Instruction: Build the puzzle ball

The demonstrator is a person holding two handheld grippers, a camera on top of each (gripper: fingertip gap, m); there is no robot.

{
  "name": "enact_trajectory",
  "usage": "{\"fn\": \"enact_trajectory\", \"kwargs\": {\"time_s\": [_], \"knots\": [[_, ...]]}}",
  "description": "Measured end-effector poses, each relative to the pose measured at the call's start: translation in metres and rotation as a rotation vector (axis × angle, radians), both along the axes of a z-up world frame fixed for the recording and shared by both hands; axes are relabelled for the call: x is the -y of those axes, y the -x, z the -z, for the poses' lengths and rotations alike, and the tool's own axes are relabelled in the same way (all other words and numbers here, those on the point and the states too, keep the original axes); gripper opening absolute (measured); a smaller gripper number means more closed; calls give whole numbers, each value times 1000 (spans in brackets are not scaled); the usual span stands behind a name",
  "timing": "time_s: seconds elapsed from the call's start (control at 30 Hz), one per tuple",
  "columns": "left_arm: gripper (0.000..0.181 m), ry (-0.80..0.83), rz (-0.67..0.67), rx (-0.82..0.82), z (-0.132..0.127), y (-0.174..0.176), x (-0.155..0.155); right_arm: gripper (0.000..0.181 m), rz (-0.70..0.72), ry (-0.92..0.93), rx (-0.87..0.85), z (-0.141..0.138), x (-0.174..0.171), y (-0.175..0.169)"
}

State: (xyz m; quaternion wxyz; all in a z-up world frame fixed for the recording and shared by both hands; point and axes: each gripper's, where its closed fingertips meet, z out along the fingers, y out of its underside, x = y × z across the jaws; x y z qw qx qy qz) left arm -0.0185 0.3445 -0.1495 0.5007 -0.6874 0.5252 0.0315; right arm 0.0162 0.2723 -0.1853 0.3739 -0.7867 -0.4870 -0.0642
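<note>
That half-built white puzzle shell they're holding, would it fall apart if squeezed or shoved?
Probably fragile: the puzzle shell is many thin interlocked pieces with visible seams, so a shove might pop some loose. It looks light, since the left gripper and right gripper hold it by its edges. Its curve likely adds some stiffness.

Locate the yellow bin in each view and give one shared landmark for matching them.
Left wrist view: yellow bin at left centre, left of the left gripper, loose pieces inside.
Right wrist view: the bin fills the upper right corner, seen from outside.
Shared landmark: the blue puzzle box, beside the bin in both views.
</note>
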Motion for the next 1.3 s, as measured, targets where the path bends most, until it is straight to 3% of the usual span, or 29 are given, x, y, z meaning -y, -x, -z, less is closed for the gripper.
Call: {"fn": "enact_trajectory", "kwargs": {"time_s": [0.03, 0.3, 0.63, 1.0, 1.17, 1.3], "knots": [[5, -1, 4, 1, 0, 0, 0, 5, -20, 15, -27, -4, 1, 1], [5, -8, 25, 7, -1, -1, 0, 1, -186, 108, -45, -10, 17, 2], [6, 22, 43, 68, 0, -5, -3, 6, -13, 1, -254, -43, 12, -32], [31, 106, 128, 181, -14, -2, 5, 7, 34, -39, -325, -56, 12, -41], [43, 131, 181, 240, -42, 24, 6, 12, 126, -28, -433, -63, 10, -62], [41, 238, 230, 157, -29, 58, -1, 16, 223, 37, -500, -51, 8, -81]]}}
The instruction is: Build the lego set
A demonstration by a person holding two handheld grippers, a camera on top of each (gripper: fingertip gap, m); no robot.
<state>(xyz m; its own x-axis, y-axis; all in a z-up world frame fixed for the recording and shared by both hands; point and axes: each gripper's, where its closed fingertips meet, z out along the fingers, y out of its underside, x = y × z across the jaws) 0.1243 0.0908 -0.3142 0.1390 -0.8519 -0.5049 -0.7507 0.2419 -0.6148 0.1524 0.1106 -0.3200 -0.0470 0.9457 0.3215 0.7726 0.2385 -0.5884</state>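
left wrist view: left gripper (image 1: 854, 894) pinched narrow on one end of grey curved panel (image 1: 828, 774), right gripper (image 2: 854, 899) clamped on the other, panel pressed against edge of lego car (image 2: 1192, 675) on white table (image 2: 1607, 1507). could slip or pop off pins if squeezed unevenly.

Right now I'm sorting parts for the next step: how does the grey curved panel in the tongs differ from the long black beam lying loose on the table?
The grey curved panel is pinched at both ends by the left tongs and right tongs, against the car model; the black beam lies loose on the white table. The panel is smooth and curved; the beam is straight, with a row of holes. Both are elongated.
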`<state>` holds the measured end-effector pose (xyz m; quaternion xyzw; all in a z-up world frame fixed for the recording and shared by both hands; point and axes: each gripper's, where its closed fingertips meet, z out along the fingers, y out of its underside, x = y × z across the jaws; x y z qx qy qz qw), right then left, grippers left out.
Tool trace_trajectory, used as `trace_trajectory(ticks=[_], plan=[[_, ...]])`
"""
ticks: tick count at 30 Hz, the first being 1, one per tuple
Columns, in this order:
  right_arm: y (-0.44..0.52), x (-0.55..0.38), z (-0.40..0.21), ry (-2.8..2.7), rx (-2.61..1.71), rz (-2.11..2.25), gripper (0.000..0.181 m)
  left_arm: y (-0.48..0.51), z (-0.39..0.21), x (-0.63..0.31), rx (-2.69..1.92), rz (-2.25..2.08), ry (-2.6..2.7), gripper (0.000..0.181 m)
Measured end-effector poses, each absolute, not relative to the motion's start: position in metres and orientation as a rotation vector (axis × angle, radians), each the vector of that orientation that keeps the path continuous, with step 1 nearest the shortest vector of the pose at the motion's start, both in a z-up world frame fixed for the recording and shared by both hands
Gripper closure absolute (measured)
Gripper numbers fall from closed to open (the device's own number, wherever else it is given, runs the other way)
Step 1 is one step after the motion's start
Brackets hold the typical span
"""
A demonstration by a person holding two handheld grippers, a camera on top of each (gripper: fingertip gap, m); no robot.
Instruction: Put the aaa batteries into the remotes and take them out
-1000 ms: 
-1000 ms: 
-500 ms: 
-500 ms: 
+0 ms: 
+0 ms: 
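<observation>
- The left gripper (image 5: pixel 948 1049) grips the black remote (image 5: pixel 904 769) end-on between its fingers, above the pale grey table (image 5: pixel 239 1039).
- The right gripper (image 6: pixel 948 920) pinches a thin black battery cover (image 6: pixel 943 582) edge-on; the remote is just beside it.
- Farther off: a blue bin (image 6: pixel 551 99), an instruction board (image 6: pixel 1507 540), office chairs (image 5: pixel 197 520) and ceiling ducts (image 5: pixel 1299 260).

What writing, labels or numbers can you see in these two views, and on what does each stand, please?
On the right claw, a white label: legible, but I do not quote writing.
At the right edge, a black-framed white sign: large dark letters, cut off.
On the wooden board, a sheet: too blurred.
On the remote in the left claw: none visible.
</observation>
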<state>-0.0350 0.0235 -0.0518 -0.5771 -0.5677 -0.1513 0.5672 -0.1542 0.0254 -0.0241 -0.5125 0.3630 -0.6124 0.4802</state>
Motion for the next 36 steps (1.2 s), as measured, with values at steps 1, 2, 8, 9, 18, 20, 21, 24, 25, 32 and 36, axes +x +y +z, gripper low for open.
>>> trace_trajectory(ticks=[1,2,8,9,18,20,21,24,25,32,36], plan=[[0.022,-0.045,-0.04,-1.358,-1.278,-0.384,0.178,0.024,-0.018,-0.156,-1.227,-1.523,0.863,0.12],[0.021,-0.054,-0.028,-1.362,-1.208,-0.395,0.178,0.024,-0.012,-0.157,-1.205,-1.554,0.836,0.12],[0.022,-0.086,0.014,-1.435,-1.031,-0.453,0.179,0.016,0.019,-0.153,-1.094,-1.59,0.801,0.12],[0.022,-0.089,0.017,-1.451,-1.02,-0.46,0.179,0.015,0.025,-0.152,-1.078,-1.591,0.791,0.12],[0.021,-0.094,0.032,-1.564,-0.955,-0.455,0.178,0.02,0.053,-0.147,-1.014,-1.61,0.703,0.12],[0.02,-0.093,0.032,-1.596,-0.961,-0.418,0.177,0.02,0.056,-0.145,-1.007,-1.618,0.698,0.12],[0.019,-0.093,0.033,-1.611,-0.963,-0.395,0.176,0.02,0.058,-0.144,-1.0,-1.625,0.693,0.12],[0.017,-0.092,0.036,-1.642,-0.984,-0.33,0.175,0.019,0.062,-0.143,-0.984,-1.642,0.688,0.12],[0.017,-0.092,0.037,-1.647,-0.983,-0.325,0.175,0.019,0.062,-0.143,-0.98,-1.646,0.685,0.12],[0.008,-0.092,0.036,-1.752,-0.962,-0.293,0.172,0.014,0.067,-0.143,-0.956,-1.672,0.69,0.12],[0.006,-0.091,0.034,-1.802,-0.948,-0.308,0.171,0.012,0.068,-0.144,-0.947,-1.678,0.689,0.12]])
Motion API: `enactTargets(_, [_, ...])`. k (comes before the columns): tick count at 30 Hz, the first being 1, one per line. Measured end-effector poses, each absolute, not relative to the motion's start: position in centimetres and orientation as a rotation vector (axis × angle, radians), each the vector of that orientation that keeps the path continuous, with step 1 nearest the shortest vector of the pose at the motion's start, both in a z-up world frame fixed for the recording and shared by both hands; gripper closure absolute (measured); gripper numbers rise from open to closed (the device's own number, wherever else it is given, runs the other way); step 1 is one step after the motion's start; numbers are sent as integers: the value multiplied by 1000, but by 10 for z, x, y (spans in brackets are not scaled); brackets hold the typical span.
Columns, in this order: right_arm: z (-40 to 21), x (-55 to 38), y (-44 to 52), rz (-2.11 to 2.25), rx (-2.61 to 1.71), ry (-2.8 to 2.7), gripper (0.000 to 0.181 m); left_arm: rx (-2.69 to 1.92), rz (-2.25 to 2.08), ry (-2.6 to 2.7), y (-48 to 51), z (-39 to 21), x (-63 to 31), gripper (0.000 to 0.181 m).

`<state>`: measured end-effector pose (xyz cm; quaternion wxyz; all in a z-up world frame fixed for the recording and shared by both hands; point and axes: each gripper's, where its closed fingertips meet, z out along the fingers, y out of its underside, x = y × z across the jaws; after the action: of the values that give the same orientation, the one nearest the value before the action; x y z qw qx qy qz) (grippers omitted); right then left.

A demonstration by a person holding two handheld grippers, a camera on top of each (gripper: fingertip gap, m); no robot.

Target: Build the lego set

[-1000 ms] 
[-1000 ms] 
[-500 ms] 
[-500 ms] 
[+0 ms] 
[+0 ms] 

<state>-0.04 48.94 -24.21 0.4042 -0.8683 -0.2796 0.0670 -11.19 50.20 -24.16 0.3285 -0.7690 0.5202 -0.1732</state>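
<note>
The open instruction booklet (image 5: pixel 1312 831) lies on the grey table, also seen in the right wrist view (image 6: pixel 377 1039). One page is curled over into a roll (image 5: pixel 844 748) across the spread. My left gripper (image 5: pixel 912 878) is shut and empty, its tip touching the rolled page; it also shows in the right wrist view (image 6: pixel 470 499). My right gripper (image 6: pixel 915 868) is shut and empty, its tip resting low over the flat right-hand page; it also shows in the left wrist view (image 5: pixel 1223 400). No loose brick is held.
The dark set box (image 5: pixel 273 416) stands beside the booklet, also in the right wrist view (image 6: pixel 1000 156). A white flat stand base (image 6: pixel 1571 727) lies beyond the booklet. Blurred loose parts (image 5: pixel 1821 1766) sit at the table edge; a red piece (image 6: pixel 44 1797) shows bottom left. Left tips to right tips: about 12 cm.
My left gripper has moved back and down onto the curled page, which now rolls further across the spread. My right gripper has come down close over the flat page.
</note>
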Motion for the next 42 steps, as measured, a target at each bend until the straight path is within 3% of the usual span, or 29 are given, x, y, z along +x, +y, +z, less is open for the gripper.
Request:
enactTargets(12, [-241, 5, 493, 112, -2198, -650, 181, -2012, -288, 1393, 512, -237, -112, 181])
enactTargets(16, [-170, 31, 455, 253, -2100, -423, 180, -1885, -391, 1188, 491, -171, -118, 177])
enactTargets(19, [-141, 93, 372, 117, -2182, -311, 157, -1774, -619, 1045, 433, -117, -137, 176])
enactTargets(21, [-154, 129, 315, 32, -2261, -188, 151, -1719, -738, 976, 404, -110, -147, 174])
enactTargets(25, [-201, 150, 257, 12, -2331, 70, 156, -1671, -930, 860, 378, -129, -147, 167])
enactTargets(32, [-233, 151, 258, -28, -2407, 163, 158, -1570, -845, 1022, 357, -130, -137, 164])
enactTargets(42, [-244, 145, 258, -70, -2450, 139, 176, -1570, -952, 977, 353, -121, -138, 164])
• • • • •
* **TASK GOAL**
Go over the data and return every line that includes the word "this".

* **EXPECTED ANSWER**
Columns, in this order:
Columns, in this order: right_arm: z (-40 to 21), x (-55 to 38), y (-44 to 52), rz (-2.11 to 2.25), rx (-2.61 to 1.71), ry (-2.8 to 2.7), gripper (0.000 to 0.181 m); left_arm: rx (-2.69 to 1.92), rz (-2.25 to 2.08), ry (-2.6 to 2.7), y (-48 to 51), z (-39 to 21), x (-63 to 31), gripper (0.000 to 0.181 m).

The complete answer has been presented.